A diferença é que Towns, em sua 11ª temporada na NBA, entrou no campeonato com expectativas maiores e construiu um currículo mais condecorado. Seis vezes All-Star da NBA, Towns teve média de 22,8 pontos e 11,1 rebotes por jogo ao longo de sua carreira e se estabeleceu como um dos melhores centros ofensivos que a NBA já viu. No entanto, grande parte da conversa em torno dele se concentrou no que ele não tinha feito, e não no que ele realizou. Agora ele tem a oportunidade de desafiar essas crenças no maior palco do esporte.
Towns chega ao jogo 5 com média de 16,7 pontos, 10,6 rebotes e 5,2 assistências durante a pós-temporada. Ele foi o agressor nos dois primeiros jogos, ambos com vitórias do Knicks, em seu confronto contra a sensação do San Antonio Spurs, de 22 anos, Victor Wembanyama. Assim como Wiggins fez durante a disputa pelo título do Golden State, Towns elevou o nível de seu próprio jogo em vários pontos da pós-temporada.

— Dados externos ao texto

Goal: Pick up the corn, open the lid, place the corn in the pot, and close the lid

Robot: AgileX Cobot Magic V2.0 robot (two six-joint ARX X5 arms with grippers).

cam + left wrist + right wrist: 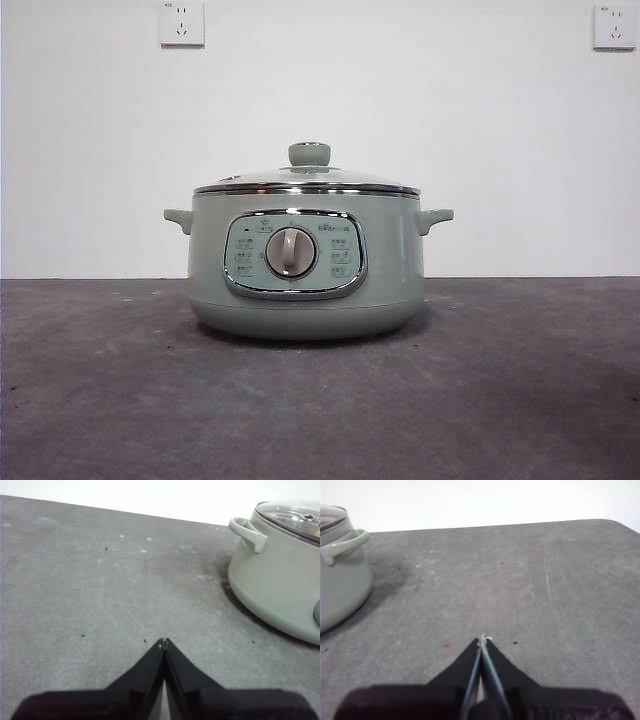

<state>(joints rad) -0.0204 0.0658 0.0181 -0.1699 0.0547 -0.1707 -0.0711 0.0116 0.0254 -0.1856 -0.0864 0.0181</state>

O problema para Towns é que o Jogo 3 – e grande parte do Jogo 4 – reforçou os rótulos que o acompanharam ao longo de sua carreira. Ele marcou apenas 11 pontos em 4 de 10 arremessos no Jogo 3, depois lutou contra problemas durante grande parte do Jogo 4 antes de terminar com 13 pontos e 10 rebotes em 26 minutos. Ainda assim, como Wiggins fez antes dele, Towns se destacou nos momentos mais importantes. Seus cinco pontos no quarto período ajudaram a impulsionar a recuperação dos Knicks de 29 rebatidas, e sua ponta defensiva de um passe dentro de campo de Dylan Harper faltando 1,2 segundos para o fim preservou um dos jogos finais mais memoráveis já disputados.

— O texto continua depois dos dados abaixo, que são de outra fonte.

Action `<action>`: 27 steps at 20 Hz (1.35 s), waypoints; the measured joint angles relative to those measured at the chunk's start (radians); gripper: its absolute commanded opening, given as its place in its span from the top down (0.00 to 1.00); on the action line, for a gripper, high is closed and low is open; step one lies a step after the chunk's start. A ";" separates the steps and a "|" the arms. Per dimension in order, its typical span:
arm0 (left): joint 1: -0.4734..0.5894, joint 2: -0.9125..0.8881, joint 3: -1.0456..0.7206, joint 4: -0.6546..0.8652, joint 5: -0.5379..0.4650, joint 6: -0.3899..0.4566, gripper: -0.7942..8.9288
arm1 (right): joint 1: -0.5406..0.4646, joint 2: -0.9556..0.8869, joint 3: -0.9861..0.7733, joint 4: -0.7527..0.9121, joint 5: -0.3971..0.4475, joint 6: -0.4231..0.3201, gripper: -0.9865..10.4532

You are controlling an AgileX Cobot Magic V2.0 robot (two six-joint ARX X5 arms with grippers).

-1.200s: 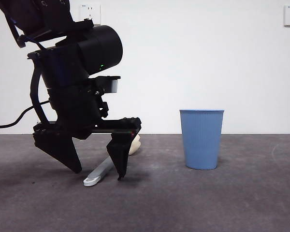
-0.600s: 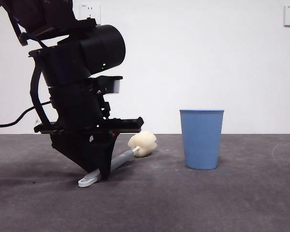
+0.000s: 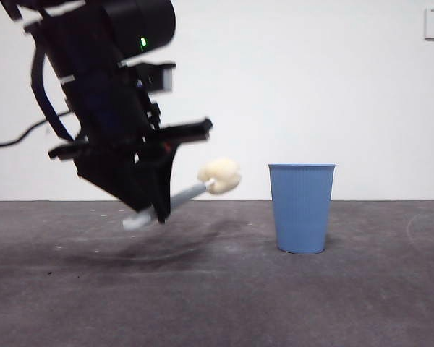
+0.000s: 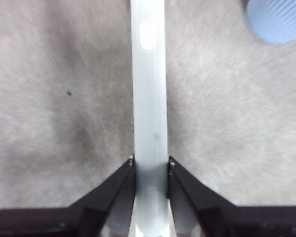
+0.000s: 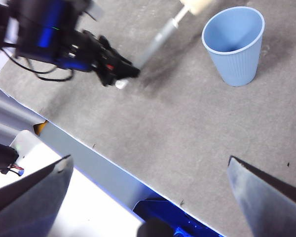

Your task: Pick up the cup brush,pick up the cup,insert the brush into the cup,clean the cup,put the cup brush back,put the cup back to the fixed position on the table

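The left gripper [image 3: 153, 211] pinches the cup brush [image 3: 192, 189] by its grey handle and holds it clear of the table [image 3: 224, 296], where half a second ago the white tip was still resting on the surface. The arm has risen and swung since then, and the brush now hangs at a slant in the air, its white tip low to the left and its cream sponge head [image 3: 220, 176] raised to the right, level with the rim of the cup [image 3: 301, 207]. The left wrist view shows the two black jaws pressed against either side of the flat handle [image 4: 149, 123], with an oval hole near its far end. The cup has not moved: it stands upright on the table to the right of the brush, apart from it. The right gripper [image 5: 147, 173] waits high over the near edge of the table, its jaws spread wide. No brand or writing can be read on brush or cup, though motion blur softens the gripper and handle in the front view.
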 measured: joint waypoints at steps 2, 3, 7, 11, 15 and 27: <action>0.000 -0.066 0.000 -0.035 0.001 0.009 0.93 | 0.015 0.022 -0.001 0.027 0.000 0.006 0.39; 0.000 -0.105 0.000 -0.056 0.001 0.018 0.93 | 0.025 0.037 -0.009 0.061 -0.001 0.015 0.39; 0.000 -0.280 0.000 -0.132 0.001 0.061 0.93 | 0.075 0.102 -0.131 0.251 0.000 0.100 0.39; 0.000 -0.442 0.000 -0.233 0.001 0.096 0.93 | 0.180 0.167 -0.283 0.533 0.133 0.214 0.39; 0.000 -0.549 0.000 -0.377 0.002 0.133 0.93 | 0.320 0.267 -0.378 0.761 0.373 0.267 0.39; 0.000 -0.632 0.000 -0.658 0.055 0.177 0.93 | 0.462 0.672 -0.490 1.349 0.726 0.276 0.39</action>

Os rótulos podem mudar, mas a consistência é o que geralmente os altera.
Estas são as mesmas lições que Wiggins ofereceu aos céticos há quatro anos, durante sua disputa pelo título. Às vezes, uma mudança de cenário pode fazer a diferença. Às vezes, um jogador precisa de companheiros ou treinadores diferentes. Às vezes, ele precisa de um conjunto diferente de expectativas para se tornar a melhor versão de si mesmo. Nesse caso, foram dois jogadores talentosos – que já estiveram no topo de suas respectivas classes de draft – que eventualmente lembraram a todos o quão bons eles eram. Demorou um pouco mais do que o esperado.

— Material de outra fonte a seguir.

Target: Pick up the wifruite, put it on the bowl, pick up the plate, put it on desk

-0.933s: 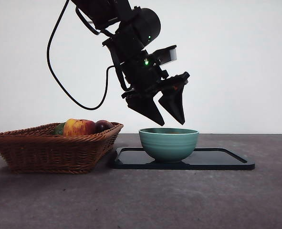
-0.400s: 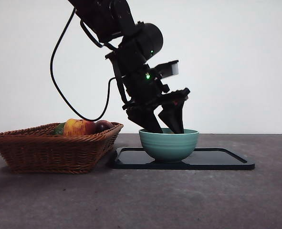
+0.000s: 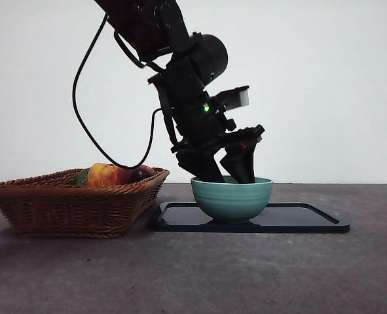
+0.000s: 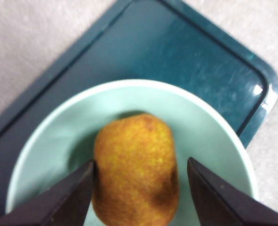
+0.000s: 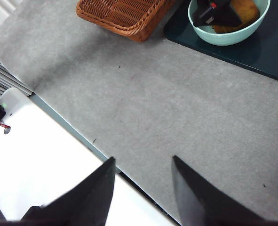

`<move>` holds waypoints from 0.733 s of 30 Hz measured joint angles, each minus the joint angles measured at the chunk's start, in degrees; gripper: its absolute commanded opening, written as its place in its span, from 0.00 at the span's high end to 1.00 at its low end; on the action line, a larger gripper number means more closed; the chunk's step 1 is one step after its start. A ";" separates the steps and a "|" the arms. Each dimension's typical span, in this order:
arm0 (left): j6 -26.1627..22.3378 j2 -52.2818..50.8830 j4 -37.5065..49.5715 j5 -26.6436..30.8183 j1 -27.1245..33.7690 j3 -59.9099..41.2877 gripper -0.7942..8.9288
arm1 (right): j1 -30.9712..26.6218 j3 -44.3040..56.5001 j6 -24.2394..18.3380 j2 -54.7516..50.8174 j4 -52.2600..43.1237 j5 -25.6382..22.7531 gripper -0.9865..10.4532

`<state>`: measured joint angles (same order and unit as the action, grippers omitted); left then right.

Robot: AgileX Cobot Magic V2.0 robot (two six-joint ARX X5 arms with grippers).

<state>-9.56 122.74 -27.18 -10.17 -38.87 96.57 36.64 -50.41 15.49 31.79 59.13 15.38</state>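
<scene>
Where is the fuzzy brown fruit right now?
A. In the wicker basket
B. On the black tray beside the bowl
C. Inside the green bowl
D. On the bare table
C: the left wrist view shows the brown fruit inside the green bowl, between the left gripper's open jaws.

Bright even light; wifruite (image 4: pixel 135 170) blurry, tray (image 4: pixel 258 89) glare.

Fuzzy brown oval wifruite (image 4: pixel 135 167) lying on its side inside deep teal-green bowl (image 3: pixel 232 199), itself upright on glossy dark plate (image 3: pixel 311 220) resting flat on grey desk (image 3: pixel 193 275).
</scene>
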 measured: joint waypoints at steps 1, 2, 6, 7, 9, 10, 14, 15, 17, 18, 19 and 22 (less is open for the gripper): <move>-0.02 0.13 -0.04 0.00 0.00 0.00 0.60 | 0.00 0.00 0.00 0.00 0.00 0.00 0.75; -0.02 0.15 -0.02 0.02 -0.02 0.00 0.61 | 0.00 0.00 0.00 0.00 0.00 0.00 0.75; -0.02 0.17 -0.02 0.66 -0.07 0.00 0.71 | 0.00 0.00 0.00 0.00 0.00 0.00 0.75; -0.02 0.17 -0.02 0.74 -0.07 0.00 0.73 | 0.00 0.00 0.00 0.00 0.00 0.00 0.75; -0.02 0.17 -0.02 0.83 -0.11 0.00 0.74 | 0.00 0.00 0.00 0.00 0.00 0.00 0.75; -0.02 0.17 0.00 0.87 -0.15 0.00 0.74 | 0.00 0.00 0.00 0.00 0.00 0.00 0.75; -0.04 0.17 -0.02 0.87 -0.22 0.02 0.77 | 0.00 0.00 0.00 0.00 0.00 0.00 0.75; -0.02 0.17 0.00 0.87 -0.22 0.02 0.77 | 0.00 0.00 0.00 0.00 0.00 0.00 0.75; -0.02 0.17 -0.02 0.87 -0.22 0.02 0.77 | 0.00 0.00 0.00 0.00 0.00 0.00 0.75; -0.02 0.17 0.00 0.87 -0.22 0.02 0.77 | 0.00 0.00 0.00 0.00 0.00 0.00 0.75; -0.02 0.17 -0.02 0.87 -0.22 0.02 0.77 | 0.00 0.00 0.00 0.00 0.00 0.00 0.75; -0.02 0.15 -0.09 0.87 -0.22 0.11 0.77 | 0.00 0.00 0.00 0.00 0.00 -0.15 0.75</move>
<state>-9.58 122.89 -27.27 -9.30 -39.09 96.68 36.64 -50.41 15.49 31.79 59.13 15.22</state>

A oportunidade permanece na frente das cidades. Ele irá segui-lo? Com mais uma vitória – e mais um desempenho forte – Towns viverá para sempre na história dos Knicks como uma das figuras centrais por trás do primeiro título desta franquia em mais de cinco décadas.
Nada mal para um cara que uma vez culpou os deuses do basquete pela derrota.
Com mais uma vitória, ele próprio será um deus do basquete de Nova York. Sem isso, algumas das narrativas que o acompanharam ao longo de sua carreira se tornarão ainda mais difíceis de abalar.